Il carabiniere anziano commenta con il collega, mentre attraversano la piazzetta male illuminata, lasciandosi alle spalle l’osteria ora finalmente pacificata.
L’altro scuote la testa.
“Davvero” commenta pensieroso. Poi:
“Credi che ce la farà, uno come Bar… Enzo? Basta farsi agganciare così, per cambiare?”
Il compagno allarga le braccia.
“Cosa vuoi che ti dica? Per Dino è successo, hai sentito: quella suora gli ha fatto scattare qualcosa, una specie di interruttore, che so… Certo, è cambiato in maniera impressionante: grande e grosso com’è, ti assicuro, quando beveva faceva paura. E adesso” sorride “tutta la sua forza la impiega ad andare in giro a prendere per le orecchie quelli come lui, e cercare di riportarli sulla retta via.

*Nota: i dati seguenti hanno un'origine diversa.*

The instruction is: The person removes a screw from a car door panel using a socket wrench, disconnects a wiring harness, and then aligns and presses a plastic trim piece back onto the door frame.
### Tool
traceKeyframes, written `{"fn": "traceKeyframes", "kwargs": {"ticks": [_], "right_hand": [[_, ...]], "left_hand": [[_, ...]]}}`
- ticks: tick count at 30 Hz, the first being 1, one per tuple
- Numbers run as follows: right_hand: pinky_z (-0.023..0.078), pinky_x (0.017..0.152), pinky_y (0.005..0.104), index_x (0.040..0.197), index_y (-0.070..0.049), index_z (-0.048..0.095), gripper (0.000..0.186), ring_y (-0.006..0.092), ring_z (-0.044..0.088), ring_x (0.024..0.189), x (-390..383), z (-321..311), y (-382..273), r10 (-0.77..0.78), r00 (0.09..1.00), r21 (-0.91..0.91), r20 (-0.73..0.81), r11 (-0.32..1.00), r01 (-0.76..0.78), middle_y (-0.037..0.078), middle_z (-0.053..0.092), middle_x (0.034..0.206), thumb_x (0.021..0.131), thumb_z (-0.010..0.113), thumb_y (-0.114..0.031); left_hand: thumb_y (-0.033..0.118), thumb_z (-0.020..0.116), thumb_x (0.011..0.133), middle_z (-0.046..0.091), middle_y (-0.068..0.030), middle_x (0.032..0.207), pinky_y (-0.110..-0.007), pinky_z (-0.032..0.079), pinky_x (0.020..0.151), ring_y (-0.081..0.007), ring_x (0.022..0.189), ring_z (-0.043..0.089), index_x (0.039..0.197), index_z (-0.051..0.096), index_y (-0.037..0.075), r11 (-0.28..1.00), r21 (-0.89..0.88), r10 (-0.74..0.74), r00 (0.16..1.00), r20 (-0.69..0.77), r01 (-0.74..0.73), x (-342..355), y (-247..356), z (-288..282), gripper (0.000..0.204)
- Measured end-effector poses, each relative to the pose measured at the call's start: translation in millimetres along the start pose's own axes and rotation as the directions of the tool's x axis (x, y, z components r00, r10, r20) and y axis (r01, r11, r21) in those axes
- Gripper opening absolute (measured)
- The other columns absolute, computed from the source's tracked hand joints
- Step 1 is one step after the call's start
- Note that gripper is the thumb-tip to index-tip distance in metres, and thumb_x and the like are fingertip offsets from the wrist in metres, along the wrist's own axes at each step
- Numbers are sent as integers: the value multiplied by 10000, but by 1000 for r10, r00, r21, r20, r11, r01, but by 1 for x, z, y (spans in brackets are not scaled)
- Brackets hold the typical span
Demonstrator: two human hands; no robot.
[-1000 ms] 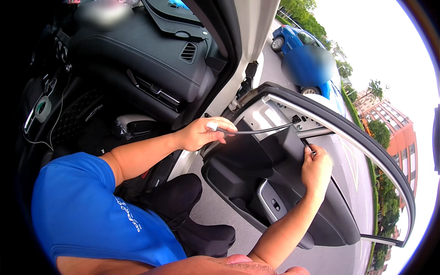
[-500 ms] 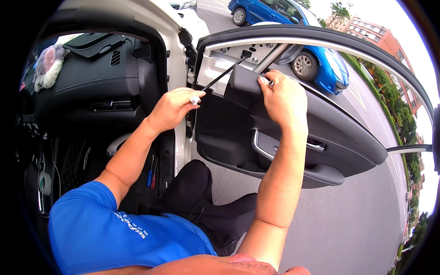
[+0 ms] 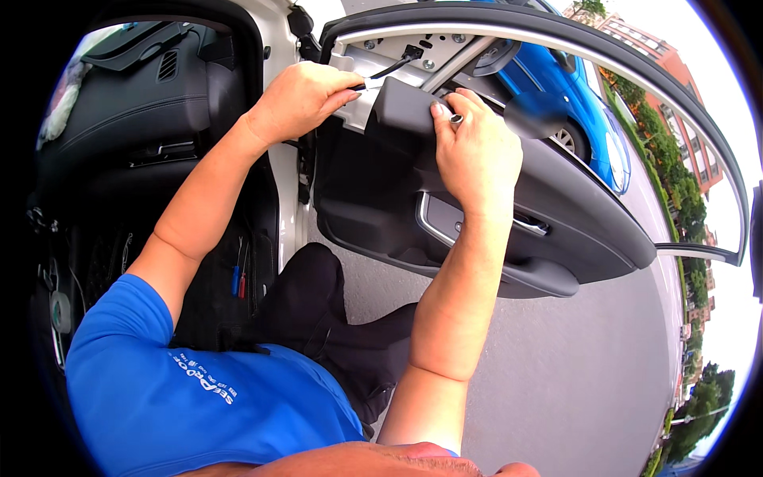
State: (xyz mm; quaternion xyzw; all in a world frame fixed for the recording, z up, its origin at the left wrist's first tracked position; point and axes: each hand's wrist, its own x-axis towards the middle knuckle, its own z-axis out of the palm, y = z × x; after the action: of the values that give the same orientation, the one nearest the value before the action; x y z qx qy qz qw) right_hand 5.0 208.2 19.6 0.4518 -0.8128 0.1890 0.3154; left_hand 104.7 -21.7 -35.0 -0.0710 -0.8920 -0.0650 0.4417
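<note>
One dark cable (image 3: pixel 392 69) stretches from a black fitting (image 3: pixel 413 52) in the front upper corner of an open car door to a person's left hand (image 3: pixel 300 99), whose thumb and fingers pinch it just beside the exposed sheet metal (image 3: pixel 397 42). Three bolt heads (image 3: pixel 428 64) show around the fitting. The right hand (image 3: pixel 481 155), closed around one small silver tube-ended piece (image 3: pixel 456 119), rests at the top edge of the black door panel (image 3: pixel 584 226); whether it also grips the panel cannot be told. One silver-trimmed door pull (image 3: pixel 435 219) and one inner release lever (image 3: pixel 531 226) mark the panel below. Two screwdrivers, one blue-handled (image 3: pixel 235 283) and one red-handled (image 3: pixel 242 286), lie side by side on the car's dark floor, left of the person's black trousers (image 3: pixel 306 290). Farther in, one air vent (image 3: pixel 168 66) sits in the black dashboard (image 3: pixel 103 103). Beyond the door stands one blue car (image 3: pixel 548 91), near a reddish building (image 3: pixel 648 52).
</note>
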Motion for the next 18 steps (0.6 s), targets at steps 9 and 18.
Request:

Tu mi chiedi se Enzo ce la farà?
Non lo so. Magari non subito.
Bisogna sperare che anche per lui scatti una volta o l’altra quell’interruttore. Il SUO interruttore. E augurarsi che al momento sia presente uno come Dino, pronto a dargli appoggio”.
La coppia di guardie procede in silenzio, sbucando di nuovo nell’isola pedonale.

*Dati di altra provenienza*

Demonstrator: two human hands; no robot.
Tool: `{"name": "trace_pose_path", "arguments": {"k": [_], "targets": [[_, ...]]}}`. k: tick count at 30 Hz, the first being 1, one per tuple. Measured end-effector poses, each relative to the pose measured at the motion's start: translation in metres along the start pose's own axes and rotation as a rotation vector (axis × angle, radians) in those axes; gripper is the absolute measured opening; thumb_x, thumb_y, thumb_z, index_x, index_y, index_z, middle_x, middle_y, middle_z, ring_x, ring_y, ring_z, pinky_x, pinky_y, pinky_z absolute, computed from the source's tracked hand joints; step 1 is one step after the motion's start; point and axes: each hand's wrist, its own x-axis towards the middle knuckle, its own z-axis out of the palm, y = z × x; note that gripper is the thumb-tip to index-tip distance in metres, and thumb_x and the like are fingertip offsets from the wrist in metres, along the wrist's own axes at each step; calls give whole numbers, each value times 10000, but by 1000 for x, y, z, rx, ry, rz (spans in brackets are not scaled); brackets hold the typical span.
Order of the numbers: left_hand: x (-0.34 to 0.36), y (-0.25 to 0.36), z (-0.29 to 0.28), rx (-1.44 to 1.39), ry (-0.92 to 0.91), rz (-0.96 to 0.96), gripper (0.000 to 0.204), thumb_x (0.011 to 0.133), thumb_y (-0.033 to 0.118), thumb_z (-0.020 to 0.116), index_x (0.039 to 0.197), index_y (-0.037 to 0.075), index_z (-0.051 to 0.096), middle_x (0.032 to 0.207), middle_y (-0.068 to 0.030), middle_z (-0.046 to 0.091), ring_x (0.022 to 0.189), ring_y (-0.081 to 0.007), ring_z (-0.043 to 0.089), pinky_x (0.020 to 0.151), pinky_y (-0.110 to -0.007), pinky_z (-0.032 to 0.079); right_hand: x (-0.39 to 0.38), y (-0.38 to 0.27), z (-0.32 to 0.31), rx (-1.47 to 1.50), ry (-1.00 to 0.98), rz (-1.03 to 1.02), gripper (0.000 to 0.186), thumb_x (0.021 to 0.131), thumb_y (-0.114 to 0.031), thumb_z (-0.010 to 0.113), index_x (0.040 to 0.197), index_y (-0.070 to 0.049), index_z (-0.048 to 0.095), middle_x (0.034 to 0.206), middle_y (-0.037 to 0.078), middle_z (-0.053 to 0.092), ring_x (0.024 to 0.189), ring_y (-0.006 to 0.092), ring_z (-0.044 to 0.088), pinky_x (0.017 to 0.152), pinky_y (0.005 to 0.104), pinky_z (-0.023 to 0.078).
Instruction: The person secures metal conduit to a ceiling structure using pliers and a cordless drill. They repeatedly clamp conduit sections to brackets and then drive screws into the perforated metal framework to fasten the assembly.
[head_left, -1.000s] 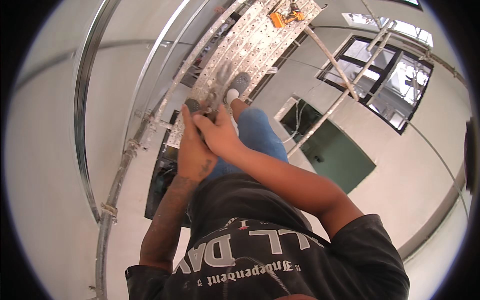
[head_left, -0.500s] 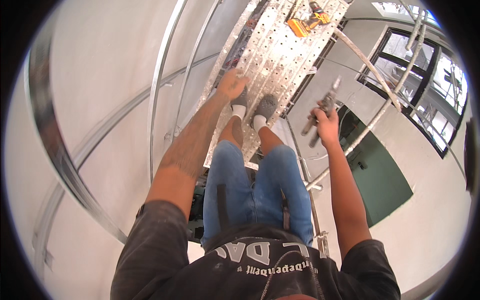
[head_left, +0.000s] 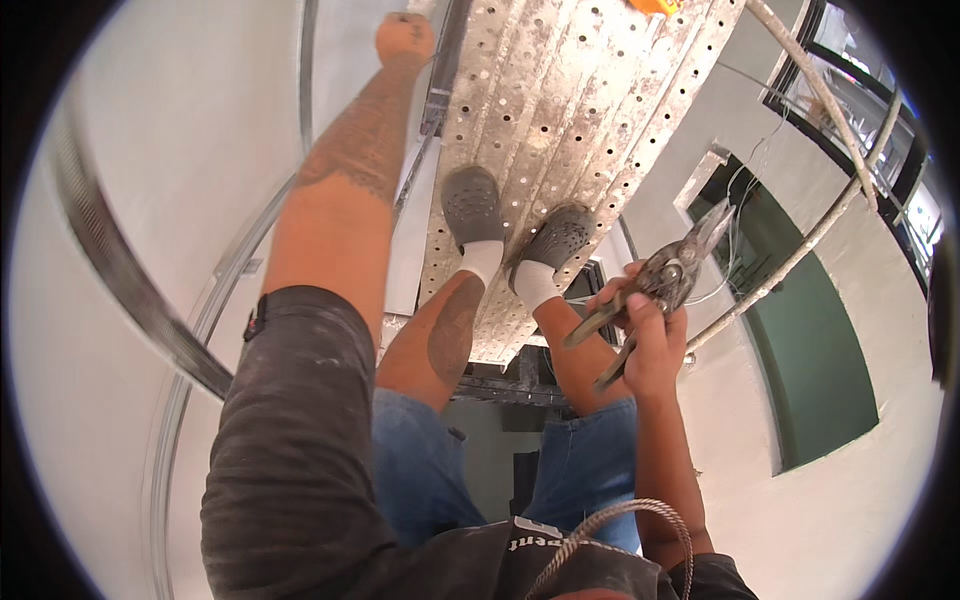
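Grey, worn metal makes up the tin snips [head_left: 652, 292] that are clasped in the right hand [head_left: 650, 345]. Short pointed blades are aimed up and to the right, and two long handles run down to the left; the blades are seen slightly parted. One handle is crossed by the fingers [head_left: 637, 305], while the other is pressed against the palm, so the hand is closed firmly around the tool. The snips are held out in the air to the right of the person's knees, just beside the edge of the scaffold plank [head_left: 570, 130], not touching it.

Higher up and to the left, the left hand [head_left: 405, 38] is stretched out with the arm nearly straight. It is closed into a fist at the plank's left edge, beside a metal rail [head_left: 432, 90]; whether anything is gripped inside it cannot be told.

Perforated, paint-spattered metal forms the plank, on which two grey perforated clogs [head_left: 472, 205] with white socks are planted. Blue denim shorts and a dark shirt are worn. A slanted scaffold tube [head_left: 800, 245] is seen to the right, past the snips.
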Motion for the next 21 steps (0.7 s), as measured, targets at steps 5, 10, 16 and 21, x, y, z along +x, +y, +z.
{"name": "trace_pose_path", "arguments": {"k": [5, 10, 16, 21], "targets": [[72, -132, 23, -437, -204, -243, 302, 941, 279, 609, 992, 10, 735, 821, -92, 681, 696, -216, 623, 603, -394, 508, 13, 3, -1, -20, -205, 17, 349, 994, -128, 525, 1304, 31, 533, 1072, 180, 663, 1011, 311, 688, 935, 475, 575], [115, -87, 53, -585, -497, -595, 342, 977, 311, 582, 1147, 44, 712, 1001, -110, 698, 808, -253, 650, 674, -459, 546, 18, -21, 16, 23, -43, 99, 355, 944, -134, 537, 1235, 70, 545, 1015, 178, 677, 986, 268, 662, 891, 430, 532], [124, -89, 51, -691, -833, -650, 328, 1018, 355, 594, 1159, 89, 723, 973, -63, 712, 805, -198, 654, 675, -425, 559, 28, -27, 8, 12, -72, 144, 381, 910, -139, 533, 1217, 86, 531, 994, 209, 679, 948, 294, 679, 890, 440, 541], [125, -102, 59, -700, -799, -611, 323, 1011, 326, 622, 1177, 69, 726, 961, -72, 717, 789, -198, 664, 668, -437, 561, 32, -26, 2, -50, -128, 178, 475, 929, -223, 556, 1300, 69, 498, 1011, 211, 661, 986, 360, 689, 919, 497, 555]]}}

La folla si è molto diradata, i negozi stanno chiudendo.
“Dai, tra mezz’ora finiamo il turno” dice tutto contento l’anziano.

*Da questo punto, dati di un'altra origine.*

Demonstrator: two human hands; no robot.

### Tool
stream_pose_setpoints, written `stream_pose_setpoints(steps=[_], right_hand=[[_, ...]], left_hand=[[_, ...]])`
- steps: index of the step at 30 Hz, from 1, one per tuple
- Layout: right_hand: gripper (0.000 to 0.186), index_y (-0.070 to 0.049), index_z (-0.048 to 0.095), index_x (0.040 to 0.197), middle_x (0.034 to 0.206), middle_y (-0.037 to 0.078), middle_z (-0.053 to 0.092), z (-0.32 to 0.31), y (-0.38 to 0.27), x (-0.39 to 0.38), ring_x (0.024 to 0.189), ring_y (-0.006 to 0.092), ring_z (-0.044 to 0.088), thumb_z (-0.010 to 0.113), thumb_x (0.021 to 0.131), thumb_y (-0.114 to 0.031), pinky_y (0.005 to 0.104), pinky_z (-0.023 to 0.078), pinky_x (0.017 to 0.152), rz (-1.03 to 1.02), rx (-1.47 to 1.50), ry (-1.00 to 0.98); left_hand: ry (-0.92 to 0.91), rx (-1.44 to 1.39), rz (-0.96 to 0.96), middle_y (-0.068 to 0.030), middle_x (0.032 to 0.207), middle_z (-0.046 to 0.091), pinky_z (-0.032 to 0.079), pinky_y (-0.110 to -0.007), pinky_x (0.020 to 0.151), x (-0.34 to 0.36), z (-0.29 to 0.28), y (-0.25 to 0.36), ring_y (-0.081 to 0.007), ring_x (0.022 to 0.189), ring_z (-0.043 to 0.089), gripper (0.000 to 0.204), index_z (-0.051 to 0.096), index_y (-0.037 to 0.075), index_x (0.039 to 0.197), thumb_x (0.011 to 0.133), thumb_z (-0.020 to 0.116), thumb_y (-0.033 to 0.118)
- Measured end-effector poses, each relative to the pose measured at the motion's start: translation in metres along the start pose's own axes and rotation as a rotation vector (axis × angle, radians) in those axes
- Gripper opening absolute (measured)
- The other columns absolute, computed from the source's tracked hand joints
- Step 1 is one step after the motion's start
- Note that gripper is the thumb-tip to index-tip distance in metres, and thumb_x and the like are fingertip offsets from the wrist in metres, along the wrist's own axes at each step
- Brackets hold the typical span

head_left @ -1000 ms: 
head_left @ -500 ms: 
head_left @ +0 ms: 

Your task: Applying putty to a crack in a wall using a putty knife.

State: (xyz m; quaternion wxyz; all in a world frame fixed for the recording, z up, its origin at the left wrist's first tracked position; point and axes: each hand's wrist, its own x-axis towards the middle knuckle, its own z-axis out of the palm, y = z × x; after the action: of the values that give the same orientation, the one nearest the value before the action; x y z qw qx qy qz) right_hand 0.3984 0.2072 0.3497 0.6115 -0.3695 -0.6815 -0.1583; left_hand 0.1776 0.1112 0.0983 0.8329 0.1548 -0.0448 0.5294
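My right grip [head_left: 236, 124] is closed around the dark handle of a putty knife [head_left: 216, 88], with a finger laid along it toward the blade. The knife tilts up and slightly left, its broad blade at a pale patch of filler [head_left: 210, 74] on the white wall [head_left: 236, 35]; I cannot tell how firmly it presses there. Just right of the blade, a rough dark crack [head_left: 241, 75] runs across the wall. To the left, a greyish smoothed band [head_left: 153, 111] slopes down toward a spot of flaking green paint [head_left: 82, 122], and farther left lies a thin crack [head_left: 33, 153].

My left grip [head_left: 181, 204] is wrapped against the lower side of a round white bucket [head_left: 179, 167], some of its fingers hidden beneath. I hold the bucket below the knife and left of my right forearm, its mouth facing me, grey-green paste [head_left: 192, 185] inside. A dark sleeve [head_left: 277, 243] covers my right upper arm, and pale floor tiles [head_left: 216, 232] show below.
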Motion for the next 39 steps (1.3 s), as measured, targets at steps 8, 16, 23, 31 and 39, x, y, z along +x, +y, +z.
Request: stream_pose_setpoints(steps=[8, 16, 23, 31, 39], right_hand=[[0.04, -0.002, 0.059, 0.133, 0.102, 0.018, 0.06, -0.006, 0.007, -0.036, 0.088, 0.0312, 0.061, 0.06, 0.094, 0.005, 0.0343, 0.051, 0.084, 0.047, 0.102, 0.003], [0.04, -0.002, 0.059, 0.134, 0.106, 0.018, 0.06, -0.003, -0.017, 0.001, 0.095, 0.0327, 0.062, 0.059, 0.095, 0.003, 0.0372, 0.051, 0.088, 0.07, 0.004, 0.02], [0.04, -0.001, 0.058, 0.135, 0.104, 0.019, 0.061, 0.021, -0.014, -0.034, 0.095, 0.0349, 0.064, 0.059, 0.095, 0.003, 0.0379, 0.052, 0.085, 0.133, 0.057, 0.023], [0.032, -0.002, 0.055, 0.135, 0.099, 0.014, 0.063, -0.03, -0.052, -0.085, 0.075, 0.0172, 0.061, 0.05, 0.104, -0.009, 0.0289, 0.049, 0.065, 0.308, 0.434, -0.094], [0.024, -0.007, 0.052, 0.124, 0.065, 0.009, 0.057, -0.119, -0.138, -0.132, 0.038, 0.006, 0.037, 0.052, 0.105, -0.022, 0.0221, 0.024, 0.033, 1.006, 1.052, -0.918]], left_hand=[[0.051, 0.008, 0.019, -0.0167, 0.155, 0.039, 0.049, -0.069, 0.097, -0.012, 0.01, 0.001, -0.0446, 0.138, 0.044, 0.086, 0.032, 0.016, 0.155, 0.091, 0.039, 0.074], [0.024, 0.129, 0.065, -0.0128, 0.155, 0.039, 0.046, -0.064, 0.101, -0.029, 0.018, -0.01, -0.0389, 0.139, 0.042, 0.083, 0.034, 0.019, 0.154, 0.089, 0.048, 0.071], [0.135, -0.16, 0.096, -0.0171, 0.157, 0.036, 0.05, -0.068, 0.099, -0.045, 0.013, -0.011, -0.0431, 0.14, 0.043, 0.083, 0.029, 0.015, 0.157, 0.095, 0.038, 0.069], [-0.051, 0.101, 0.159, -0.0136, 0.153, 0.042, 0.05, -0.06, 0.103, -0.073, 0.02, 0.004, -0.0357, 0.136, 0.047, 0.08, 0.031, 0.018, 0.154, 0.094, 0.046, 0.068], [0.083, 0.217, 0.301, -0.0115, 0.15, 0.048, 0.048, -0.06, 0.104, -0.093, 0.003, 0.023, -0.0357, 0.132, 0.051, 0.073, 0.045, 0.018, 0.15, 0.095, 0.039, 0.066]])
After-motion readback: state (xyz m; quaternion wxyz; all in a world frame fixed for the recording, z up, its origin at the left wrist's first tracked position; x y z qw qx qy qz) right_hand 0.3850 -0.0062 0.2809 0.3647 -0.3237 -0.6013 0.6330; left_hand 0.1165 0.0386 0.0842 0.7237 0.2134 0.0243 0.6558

“Beh” commenta il giovane “ho imparato un po’ di cose, oggi…”
Breve attimo di silenzio. Poi il collega risponde:
“Qualcosa si impara tutti i giorni, sulla gente. Però… bisogna tenere gli occhi aperti, e la mente pronta. E non tutti ce l’hanno, le mente pronta. O non hanno voglia di accenderla…”.
Nell’aria si diffondono musiche natalizie.
Un pensiero colpisce tutte e due le guardie, ma non se lo comunicano: chissà la direttrice dell’istituto di suore, cosa starà facendo in questo momento…
Le vicende e i personaggi di questa storia sono inventati, compresa l’ostessa affetta dalla sindrome di Urbach-Wiethe, un disturbo genetico che compromette il funzionamento dell’amigdala, comportando l’assenza di timore per le situazioni di pericolo.
Tutti. Tranne uno: Dino.
Dino è meno inventato degli altri perché è ispirato a una persona che ho avuto l’onore di conoscere per davvero. Tutti quelli che lavorano in campo alcologico sanno di cosa sto parlando, e cioè di chi decide di restituire il “debito” di gratitudine contratto con l’aiuto inizialmente ricevuto mettendosi a disposizione per cercare di avviare al trattamento gli ex-compagni di bevute, e ogni altra persona per la quale venga richiesto un aiuto.
Alcuni mostrano un autentico carisma, un talento naturale che decidono di mettere al servizio del prossimo. Come Dino.
Questo racconto vuole essere (anche) un omaggio a loro, persone autentiche dalle quali si ha tanto da imparare, molto più che dai libri; proprio come il nostro giovane carabiniere, che stasera forse se ne andrà verso casa rimuginando insospettati pensieri.